Johann Tim I, Otte Karen, Prasser Fabian, Dieterich Christoph
Klaus Tschira Institute for Integrative Computational Cardiology, University Hospital Heidelberg, Im Neuenheimer Feld 669, 69120 Heidelberg, Germany.
Berlin Institute of Health, Charité, Universitätsmedizin Berlin, Charitéplatz 1, 10115 Berlin, Germany.
Eur Heart J Digit Health. 2024 Nov 20;6(1):147-154. doi: 10.1093/ehjdh/ztae083. eCollection 2025 Jan.
Data availability remains a critical challenge in modern, data-driven medical research. Due to the sensitive nature of patient health records, they are rightfully subject to stringent privacy protection measures. One way to overcome these restrictions is to preserve patient privacy by using anonymization and synthetization strategies. In this work, we investigate the effectiveness of these methods for protecting patient privacy using real-world cardiology health records.
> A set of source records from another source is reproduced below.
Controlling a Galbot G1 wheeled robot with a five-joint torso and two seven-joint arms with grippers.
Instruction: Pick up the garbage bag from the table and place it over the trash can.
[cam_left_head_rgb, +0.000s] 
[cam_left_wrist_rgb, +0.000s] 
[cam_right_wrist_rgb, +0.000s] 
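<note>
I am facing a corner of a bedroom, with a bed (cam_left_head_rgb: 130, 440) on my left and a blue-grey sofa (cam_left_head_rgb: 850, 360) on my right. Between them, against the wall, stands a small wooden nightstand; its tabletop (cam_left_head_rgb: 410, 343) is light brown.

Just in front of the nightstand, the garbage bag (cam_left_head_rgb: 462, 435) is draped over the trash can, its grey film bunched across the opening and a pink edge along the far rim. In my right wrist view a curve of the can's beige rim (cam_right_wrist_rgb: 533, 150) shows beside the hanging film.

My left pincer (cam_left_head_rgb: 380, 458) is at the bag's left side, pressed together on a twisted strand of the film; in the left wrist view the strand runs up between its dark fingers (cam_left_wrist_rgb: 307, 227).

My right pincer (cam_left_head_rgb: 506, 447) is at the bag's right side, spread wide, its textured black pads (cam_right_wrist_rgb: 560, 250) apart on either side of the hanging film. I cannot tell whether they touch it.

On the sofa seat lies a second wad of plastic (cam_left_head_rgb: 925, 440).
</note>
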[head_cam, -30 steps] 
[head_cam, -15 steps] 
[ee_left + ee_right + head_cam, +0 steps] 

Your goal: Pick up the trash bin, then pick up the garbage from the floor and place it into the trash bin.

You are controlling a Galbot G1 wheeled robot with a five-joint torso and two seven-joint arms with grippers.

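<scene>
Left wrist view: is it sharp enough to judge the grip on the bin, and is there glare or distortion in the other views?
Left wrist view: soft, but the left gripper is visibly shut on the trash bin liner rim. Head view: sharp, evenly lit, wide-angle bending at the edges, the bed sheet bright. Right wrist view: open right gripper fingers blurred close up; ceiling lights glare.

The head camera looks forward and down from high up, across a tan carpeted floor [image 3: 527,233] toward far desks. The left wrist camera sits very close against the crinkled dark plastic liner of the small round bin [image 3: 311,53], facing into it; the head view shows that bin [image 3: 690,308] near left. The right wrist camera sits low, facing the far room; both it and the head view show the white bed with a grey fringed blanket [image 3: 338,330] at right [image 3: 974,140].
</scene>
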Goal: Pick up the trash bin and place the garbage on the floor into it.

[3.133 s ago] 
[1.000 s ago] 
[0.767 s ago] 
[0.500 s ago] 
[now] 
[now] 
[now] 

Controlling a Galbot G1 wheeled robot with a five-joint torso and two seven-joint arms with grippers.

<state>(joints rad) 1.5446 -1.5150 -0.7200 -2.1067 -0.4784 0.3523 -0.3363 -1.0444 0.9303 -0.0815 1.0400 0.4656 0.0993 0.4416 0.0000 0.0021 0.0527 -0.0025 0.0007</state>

We implemented anonymization and synthetization techniques for a structure data set, which was collected during the HiGHmed Use Case Cardiology study. We employed the data anonymization tool ARX and the data synthetization framework ASyH individually and in combination. We evaluated the utility and shortcomings of the different approaches by statistical analyses and privacy risk assessments. Data utility was assessed by computing two heart failure risk scores on the protected data sets. We observed only minimal deviations to scores from the original data set. Additionally, we performed a re-identification risk analysis and found only minor residual risks for common types of privacy threats.
We could demonstrate that anonymization and synthetization methods protect privacy while retaining data utility for heart failure risk assessment. Both approaches and a combination thereof introduce only minimal deviations from the original data set over all features. While data synthesis techniques produce any number of new records, data anonymization techniques offer more formal privacy guarantees. Consequently, data synthesis on anonymized data further enhances privacy protection with little impacting data utility. We share all generated data sets with the scientific community through a use and access agreement.
在现代数据驱动的医学研究中,数据可用性仍然是一个关键挑战。由于患者健康记录的敏感性质,它们理所当然地受到严格的隐私保护措施。克服这些限制的一种方法是通过使用匿名化和合成策略来保护患者隐私。在这项工作中,我们使用真实世界的心脏病健康记录来研究这些方法在保护患者隐私方面的有效性。
我们对在HiGHmed用例心脏病学研究期间收集到的结构化数据集实施了匿名化和合成技术。我们分别单独以及联合使用了数据匿名化工具ARX和数据合成框架ASyH。我们通过统计分析和隐私风险评估来评估不同方法的效用和缺点。通过计算受保护数据集上的两个心力衰竭风险评分来评估数据效用。我们观察到与原始数据集的评分只有极小的偏差。此外,我们进行了重新识别风险分析,发现对于常见类型的隐私威胁只有较小的残余风险。
我们可以证明,匿名化和合成方法在保护隐私的同时保留了用于心力衰竭风险评估的数据效用。这两种方法及其组合在所有特征上与原始数据集相比只引入了极小的偏差。虽然数据合成技术可以生成任意数量的新记录,但数据匿名化技术提供了更正式的隐私保证。因此,对匿名数据进行数据合成进一步增强了隐私保护,同时对数据效用影响很小。我们通过使用和访问协议与科学界共享所有生成的数据集。